§ **About this task**:
Look for the word "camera" in the entries and copy every line where it shows up.

+-------+

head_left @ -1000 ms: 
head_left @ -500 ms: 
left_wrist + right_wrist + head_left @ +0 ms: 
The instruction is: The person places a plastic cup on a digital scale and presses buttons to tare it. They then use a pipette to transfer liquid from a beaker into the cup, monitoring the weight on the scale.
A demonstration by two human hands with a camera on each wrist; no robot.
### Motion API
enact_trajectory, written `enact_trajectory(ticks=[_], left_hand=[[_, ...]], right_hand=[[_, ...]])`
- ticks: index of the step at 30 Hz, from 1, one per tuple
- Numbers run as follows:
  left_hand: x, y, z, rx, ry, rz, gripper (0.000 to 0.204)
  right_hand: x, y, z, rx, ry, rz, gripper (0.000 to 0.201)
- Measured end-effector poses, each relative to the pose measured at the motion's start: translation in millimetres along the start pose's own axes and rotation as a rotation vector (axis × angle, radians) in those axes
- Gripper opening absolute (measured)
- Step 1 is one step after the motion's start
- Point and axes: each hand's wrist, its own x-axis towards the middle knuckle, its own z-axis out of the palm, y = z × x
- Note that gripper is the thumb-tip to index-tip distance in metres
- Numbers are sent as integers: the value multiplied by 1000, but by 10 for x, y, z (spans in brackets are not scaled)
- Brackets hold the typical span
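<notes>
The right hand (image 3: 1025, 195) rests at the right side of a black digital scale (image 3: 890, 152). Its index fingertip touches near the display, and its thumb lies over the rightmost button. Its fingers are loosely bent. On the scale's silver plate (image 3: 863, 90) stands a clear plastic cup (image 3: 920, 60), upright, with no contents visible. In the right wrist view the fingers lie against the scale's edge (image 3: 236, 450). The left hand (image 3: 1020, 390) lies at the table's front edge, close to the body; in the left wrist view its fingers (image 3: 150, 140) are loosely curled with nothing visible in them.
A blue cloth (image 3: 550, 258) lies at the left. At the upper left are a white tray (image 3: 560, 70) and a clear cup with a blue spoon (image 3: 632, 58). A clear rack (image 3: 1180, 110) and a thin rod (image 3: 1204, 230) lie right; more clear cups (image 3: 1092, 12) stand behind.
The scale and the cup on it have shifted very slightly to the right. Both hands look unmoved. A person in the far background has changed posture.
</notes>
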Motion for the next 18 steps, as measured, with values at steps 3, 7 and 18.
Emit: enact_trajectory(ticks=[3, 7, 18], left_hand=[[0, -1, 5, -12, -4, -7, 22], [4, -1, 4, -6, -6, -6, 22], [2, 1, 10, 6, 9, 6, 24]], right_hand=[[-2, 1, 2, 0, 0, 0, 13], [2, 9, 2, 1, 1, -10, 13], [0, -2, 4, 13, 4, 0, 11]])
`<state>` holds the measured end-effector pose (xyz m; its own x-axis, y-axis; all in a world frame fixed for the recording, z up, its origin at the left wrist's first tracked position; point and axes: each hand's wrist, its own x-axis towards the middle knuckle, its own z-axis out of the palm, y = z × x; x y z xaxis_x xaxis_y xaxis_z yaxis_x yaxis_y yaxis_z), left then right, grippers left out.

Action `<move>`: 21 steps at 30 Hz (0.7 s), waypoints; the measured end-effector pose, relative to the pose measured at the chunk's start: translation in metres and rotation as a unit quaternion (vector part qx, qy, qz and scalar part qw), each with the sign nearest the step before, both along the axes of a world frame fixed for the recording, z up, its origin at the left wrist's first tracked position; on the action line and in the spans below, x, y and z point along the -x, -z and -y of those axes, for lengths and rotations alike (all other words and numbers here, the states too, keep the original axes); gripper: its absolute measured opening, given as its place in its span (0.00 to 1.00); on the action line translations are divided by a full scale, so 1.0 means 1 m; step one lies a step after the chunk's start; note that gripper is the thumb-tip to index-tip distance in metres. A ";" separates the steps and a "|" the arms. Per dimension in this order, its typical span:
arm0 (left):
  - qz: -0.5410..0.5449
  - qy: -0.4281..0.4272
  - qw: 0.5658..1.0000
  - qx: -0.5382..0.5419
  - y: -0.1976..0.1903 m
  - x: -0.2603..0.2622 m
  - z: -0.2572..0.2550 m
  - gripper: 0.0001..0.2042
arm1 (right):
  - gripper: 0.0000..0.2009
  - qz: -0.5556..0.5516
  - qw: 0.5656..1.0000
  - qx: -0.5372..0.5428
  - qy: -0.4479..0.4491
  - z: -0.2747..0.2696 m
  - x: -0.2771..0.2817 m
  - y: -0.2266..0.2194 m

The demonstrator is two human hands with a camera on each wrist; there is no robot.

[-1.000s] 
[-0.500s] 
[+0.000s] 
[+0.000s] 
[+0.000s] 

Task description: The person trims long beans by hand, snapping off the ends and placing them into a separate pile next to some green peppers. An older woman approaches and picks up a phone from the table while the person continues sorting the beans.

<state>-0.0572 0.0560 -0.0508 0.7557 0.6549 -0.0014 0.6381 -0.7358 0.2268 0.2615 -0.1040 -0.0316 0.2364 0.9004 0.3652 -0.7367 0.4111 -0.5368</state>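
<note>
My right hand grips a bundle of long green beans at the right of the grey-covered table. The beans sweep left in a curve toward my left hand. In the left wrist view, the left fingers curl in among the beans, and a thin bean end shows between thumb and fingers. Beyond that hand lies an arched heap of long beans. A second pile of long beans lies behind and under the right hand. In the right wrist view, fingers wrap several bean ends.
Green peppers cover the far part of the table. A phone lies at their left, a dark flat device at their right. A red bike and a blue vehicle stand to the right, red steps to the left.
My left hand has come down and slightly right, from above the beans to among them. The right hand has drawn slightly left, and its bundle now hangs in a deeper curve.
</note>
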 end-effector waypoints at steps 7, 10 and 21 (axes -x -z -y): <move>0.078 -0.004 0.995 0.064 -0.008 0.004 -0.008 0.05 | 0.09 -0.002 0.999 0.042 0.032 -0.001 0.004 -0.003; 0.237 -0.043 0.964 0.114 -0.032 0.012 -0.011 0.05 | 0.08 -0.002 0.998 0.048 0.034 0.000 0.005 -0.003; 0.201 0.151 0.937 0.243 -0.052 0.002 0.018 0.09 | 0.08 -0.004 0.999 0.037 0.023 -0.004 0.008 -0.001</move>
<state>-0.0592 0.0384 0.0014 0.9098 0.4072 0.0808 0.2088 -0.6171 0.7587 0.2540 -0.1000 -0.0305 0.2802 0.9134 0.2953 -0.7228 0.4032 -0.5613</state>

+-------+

§ **Solution to the problem**:
A demonstration by two human hands with a camera on each wrist; no robot.
The demonstrator is two human hands with a camera on each wrist; there is no robot.

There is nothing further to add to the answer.